### ASSIGNED TASK
Produce word for word the lines of the data below running from the one that has "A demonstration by" to the one that has "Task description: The", inclusive, and no others.

───── PROVIDED MATERIAL

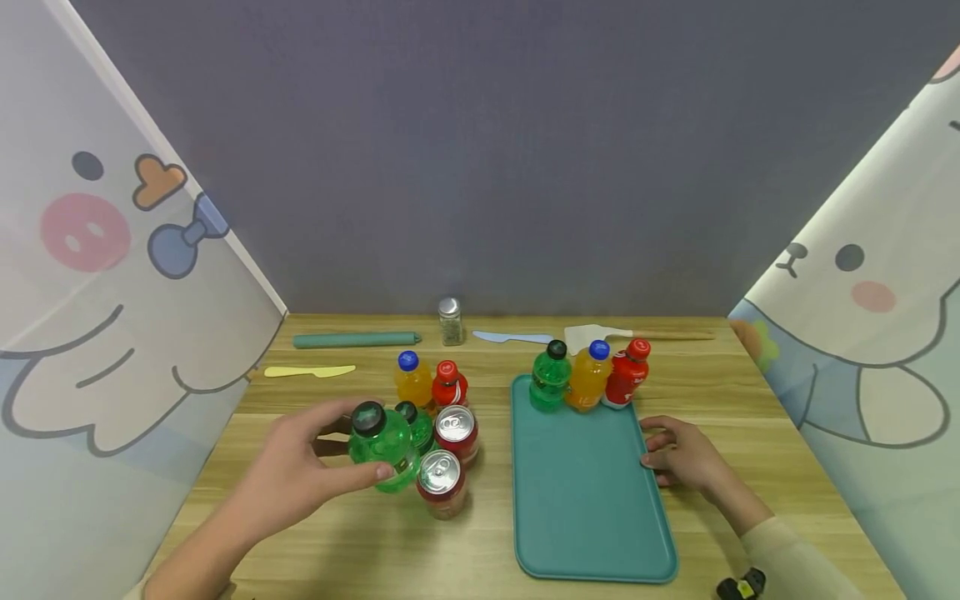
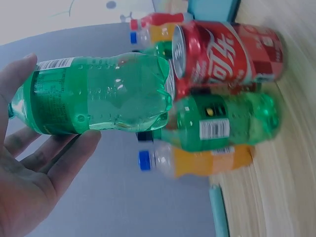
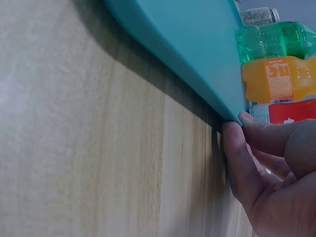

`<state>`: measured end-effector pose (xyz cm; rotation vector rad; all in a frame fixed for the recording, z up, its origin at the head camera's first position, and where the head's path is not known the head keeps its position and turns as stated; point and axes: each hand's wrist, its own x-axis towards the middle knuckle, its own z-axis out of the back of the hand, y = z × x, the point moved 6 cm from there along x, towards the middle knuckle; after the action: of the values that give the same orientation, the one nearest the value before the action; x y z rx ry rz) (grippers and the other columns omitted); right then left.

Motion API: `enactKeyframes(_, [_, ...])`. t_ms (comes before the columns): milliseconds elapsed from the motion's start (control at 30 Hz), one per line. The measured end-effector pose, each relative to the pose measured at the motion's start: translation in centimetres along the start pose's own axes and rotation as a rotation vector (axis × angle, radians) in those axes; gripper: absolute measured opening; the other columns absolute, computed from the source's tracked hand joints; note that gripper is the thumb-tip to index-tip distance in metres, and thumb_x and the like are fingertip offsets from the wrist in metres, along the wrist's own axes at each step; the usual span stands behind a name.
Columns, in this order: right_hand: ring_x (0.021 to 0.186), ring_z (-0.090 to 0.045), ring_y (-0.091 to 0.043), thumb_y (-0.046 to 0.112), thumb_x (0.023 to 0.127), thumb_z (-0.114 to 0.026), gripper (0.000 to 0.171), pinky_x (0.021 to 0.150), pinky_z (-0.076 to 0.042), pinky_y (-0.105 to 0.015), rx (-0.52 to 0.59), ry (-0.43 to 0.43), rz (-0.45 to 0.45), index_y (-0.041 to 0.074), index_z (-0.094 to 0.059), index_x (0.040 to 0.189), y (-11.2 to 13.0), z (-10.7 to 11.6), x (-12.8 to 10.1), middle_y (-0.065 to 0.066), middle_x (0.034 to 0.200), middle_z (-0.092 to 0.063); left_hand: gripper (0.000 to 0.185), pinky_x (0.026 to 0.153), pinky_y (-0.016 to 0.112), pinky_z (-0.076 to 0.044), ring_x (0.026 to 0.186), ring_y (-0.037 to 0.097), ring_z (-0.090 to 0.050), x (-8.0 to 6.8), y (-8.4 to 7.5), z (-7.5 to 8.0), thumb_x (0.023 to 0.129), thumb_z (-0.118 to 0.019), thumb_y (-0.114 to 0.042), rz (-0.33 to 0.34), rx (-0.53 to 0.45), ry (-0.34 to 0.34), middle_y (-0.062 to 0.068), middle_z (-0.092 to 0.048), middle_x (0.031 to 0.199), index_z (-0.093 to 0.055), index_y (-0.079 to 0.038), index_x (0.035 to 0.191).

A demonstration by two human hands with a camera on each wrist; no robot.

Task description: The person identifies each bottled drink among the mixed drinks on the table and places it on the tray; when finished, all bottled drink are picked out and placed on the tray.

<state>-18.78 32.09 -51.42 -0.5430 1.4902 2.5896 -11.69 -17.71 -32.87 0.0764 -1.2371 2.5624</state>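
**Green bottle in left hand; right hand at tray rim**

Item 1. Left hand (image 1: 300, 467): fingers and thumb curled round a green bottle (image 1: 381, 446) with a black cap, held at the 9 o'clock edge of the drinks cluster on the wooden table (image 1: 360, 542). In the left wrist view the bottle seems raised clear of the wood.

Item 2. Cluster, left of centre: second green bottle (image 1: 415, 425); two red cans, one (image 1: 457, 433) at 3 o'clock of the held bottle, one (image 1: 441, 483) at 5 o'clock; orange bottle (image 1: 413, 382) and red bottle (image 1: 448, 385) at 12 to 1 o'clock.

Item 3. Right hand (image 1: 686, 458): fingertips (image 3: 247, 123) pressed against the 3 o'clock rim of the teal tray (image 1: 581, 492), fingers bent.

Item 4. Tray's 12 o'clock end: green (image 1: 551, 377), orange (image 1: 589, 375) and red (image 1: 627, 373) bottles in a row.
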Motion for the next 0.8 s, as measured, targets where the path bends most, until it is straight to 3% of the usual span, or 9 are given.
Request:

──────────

### FINISHED TASK
A demonstration by two human hands with a camera on each wrist; no robot.

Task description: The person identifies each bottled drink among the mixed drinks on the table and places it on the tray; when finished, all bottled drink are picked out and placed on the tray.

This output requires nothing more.